Identification and in vitro Evaluation of Environmental Stress Resilient Plant Growth Promoting Rhizobacterial Consortia for Rice (Oryza sativa L.)

The present study screened bacteria isolated from rice rhizosphere for various beneficial traits related to three categories of plant growth promotion, abiotic stress tolerance, and compatibility with multiple agrichemicals to identify a microbial consortium that performs better than individual isolates in improving rice growth under normal and stressful environmental conditions. Among thirty-two isolates screened, 29, 9, 20 isolates were able to solublilize insoluble minerals of nutrients like phosphorous, potassium and zinc respectively. About 29, 31, 23, 17 isolates were found to possess the traits of IAA, ammonia, siderophore and HCN production respectively. Abiotic stress related traits of salinity, drought and high temperature tolerance were displayed by 8, 2 and 10 isolates respectively when examined for their growth in NaCl (4%, 6% 8%), in PEG (64 g/l equivalent to -0.73Mpa) and at 45℃ temperature. Agrichemical tolerant isolates were identified by screening for compatibility with fertilizers and commonly used rice pesticides. Based on the scores assigned during screening tests, 9 best isolates, three from each category, were selected for development of consortia. Our aim in this initial study was to identify three consortia (C-1, 2 and 3) consisting of three compatible bacteria, and to evaluate their effect on rice seed germination and seedling growth under normal in vitro conditions.
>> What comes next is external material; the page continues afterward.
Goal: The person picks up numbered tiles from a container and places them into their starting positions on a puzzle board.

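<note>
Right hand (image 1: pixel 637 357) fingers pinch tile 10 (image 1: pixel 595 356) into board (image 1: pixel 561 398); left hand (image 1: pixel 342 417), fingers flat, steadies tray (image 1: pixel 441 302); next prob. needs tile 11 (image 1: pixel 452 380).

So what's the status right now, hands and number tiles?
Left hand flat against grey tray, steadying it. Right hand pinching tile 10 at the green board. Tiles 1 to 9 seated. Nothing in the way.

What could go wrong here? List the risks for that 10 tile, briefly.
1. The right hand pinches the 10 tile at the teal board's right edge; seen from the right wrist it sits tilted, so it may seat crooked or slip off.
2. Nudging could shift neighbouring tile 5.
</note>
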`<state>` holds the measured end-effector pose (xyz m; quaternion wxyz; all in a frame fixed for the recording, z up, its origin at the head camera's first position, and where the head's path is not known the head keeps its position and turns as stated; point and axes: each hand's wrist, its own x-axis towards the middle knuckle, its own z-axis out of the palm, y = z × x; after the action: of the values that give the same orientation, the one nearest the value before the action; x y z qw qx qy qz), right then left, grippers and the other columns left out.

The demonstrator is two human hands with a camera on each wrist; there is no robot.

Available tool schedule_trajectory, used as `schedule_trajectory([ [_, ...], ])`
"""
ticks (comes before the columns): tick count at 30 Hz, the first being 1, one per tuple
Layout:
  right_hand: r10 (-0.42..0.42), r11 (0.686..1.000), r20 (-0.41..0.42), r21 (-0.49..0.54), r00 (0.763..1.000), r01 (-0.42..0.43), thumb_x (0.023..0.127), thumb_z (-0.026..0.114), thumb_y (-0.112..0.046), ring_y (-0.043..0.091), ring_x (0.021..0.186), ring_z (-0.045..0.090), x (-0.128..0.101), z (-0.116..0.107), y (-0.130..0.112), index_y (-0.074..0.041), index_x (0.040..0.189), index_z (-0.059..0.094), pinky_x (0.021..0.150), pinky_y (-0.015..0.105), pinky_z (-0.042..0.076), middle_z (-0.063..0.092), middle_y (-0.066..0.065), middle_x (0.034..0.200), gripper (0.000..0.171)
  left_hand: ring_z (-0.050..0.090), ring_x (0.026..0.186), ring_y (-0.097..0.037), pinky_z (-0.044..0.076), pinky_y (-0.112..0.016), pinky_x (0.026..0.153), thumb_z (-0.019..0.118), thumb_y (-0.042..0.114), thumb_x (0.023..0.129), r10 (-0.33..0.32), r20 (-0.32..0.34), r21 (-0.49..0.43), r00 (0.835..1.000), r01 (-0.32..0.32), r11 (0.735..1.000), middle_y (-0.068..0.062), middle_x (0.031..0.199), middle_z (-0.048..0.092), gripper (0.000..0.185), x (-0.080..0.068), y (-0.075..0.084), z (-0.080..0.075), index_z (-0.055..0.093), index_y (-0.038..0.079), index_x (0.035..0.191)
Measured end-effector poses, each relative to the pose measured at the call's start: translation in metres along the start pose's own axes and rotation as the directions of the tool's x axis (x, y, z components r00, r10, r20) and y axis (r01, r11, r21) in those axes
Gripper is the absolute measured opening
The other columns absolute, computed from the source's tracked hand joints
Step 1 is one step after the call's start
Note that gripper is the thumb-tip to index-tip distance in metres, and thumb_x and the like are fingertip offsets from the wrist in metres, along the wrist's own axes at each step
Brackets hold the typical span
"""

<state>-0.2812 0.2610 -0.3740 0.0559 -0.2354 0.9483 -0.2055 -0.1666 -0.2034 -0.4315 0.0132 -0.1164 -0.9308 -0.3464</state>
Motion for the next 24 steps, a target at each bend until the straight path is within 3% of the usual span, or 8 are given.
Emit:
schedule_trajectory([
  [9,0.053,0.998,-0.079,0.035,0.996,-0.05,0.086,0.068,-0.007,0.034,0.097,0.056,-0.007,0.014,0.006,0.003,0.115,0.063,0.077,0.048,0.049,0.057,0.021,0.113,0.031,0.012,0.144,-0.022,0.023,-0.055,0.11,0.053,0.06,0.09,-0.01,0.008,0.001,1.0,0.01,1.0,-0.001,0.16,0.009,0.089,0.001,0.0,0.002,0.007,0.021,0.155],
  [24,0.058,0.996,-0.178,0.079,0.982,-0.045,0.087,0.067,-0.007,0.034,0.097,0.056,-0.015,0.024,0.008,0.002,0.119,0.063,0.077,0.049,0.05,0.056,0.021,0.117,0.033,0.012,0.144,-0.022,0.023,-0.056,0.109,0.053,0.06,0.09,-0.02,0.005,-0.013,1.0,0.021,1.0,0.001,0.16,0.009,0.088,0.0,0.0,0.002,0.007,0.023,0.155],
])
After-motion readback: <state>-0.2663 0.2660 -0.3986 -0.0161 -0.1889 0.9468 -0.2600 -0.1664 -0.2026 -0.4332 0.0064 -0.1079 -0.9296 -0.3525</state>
C1 enhanced the growth of rice when compared with individual strains, C2 and C3 with highest vigour index I, II values of 1616 ± 18 and 5.47 ± 0.68 respectively. The 16S rRNA sequence analysis identified the bacterial isolates in C1 as Achromobacter sp, Stenotrophomonas sp and Pseudomonas stutzeri. Therefore, this study has identified a unique consortium that can be used for rice growth promotion while simultaneously demonstrating the advantage of bacterial consortia over single isolate inoculants under non stressed conditions.